From The Verge To Verdun
Games, the Great Divergence, and the financial instruments of violence work
Edited by Althea May Atherton
Most every evening, for the past few weeks, I’ve wound down from the day by throwing myself into a muddy pit and struggling to survive for a few minutes, in a unified struggle alongside and against named-but-anonymous soldiers. Some of the time this happens in Chivalry II, a 2021 sequel to the hyperbolic late medieval fantasy game that debuted in 2012. More often, this takes place in Verdun, a game released in 2015 which pits teams of players against each other in back-and-forth assaults across the trenches of World War I.
I had tried, for a brief time this summer, to throw myself with the same enthusiasm into Europa Universalis IV, a massive centuries-spanning nation-state simulator that fits in my far more familiar strategy game wheelhouse. (Among other things, there’s no latency penalty for a poor connection in a single player game.) What I found in Europa Universalis, which I’d hold as a success of the game even as the experience itself was far more stressful than relaxing, is that it simulated well the experience of having finite power, and being deathly afraid that any or every neighboring state would use their same finite power to bring about my end.
At night after playing these games, I worked my way through The Verge by Patrick Wyman. Wyman, a journalist turned public historian, honed his craft with the Fall of Rome and Tides of History podcasts, the latter of which is still going. (He’s also a member of Discontents, and you can listen to several of us talk to Patrick about his book on the second-ever episode of the Discontents podcast. To facilitate my participation in that episode, I received a pdf of the text.)
In The Verge, Wyman narrows his scope of history to the years 1490 through 1530. It’s the era Wyman locates as the origin of The Great Divergence, or the process that “transformed western Europe from outpost to the absolute center of the world order.”
Wyman continues:
Starting with the Netherlands and Britain— the so-called Little Divergence that preceded the Great— Europe first slowly and painfully and then very suddenly leapfrogged over its most aggressive competitors in technological achievement, political power, and economic output. The growth and impact of Europe’s rise make up the dominant historical processes of the last half millennium. Any understanding of our world that does not take these processes into studied consideration is incomplete: The legacies of colonialism and European domination are visible in every aspect of twenty-first-century life, from patterns of trade and economic development to sports and entertainment.

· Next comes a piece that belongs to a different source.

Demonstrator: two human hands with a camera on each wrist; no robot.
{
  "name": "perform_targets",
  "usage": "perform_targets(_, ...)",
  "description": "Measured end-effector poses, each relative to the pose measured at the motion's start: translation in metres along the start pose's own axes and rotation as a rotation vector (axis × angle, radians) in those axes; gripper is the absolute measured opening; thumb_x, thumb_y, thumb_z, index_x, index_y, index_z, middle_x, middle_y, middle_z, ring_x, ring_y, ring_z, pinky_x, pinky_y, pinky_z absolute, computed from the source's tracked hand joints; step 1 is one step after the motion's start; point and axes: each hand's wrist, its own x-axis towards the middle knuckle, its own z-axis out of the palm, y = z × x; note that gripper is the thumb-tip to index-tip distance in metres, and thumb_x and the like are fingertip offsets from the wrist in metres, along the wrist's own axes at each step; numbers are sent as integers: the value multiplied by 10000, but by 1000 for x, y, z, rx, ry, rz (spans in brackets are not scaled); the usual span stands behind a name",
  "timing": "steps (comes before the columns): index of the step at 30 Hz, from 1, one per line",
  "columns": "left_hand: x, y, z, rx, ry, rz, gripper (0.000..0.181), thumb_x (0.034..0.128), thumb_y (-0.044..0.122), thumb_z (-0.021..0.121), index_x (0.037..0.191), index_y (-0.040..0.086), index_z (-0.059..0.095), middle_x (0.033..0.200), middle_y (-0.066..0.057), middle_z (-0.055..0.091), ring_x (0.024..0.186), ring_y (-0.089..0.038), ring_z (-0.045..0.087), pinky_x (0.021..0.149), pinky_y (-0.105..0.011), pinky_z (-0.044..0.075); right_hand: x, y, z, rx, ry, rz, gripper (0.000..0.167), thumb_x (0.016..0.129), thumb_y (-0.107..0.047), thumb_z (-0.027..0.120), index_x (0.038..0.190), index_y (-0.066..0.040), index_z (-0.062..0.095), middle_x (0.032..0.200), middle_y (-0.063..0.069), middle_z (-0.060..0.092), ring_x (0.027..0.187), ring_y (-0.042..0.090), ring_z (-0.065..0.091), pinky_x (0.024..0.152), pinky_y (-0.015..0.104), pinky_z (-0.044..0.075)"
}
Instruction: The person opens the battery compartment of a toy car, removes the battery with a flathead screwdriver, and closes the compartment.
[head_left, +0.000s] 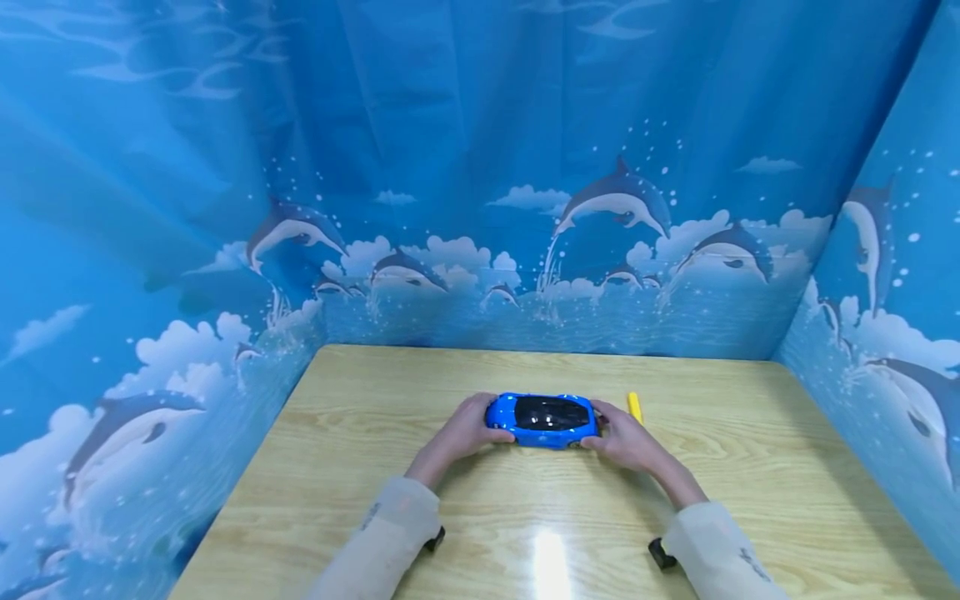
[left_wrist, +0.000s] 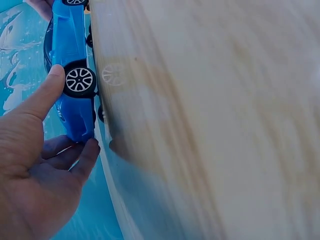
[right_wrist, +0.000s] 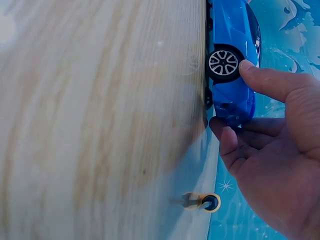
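Note:
A blue toy car with a black roof stands wheels down at the middle of the wooden table, between both hands. The left hand holds one end of it. In the left wrist view, that thumb presses beside a silver-spoked wheel while the other fingers bend around the car's end. At the opposite end, the right hand grips the car likewise, its thumb by a wheel in the right wrist view. Whether the wheels touch the table or hang just over it, I cannot tell.
Just beyond the right hand lies a slim yellow stick-like object; its round end shows dark inside. The wood-grain table is bordered at the back and sides by a blue dolphin-print curtain.

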Motion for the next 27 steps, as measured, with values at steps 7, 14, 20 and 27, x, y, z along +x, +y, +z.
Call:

Wyman isn’t the first historian to name or locate the Great Divergence. The footnotes for that section alone lists eight different works, including 2000’s “The Great Divergence” by Kenneth Pomeranz. The term predates Pomeranz’ work by four years, when it was first coined by infamous political scientist and “Clash of Civilizations” author Samuel Huntington, though a contemporary review of Pomeranz’ book notes that the latter offers an explanation grounded in the specific evidence of documented human activity. 1
It’s violence at the extreme ends of the Divergence that I find myself reenacting between Chivalry II and Verdun. The former, while not exactly a Landsknechte simulator, captures the era of polearm feuding warfare well enough. This violence is high intensity, the fights are in service of the claims of lords, and the fictional factions of the game may as well map to any minor principality. Verdun, with its sweeping fields and technologically advanced slaughter, captures the feel of a small slice of The War to Temporarily Postpone All Wars. Both games have a maximum cap of 64 players per battle, and rely on automatic mechanisms to drive players back to the combat or risk character death. (This is much tighter in the narrow confines of Verdun, where it gets stylized as a punishment for desertion, than I’ve found in Chivalry II).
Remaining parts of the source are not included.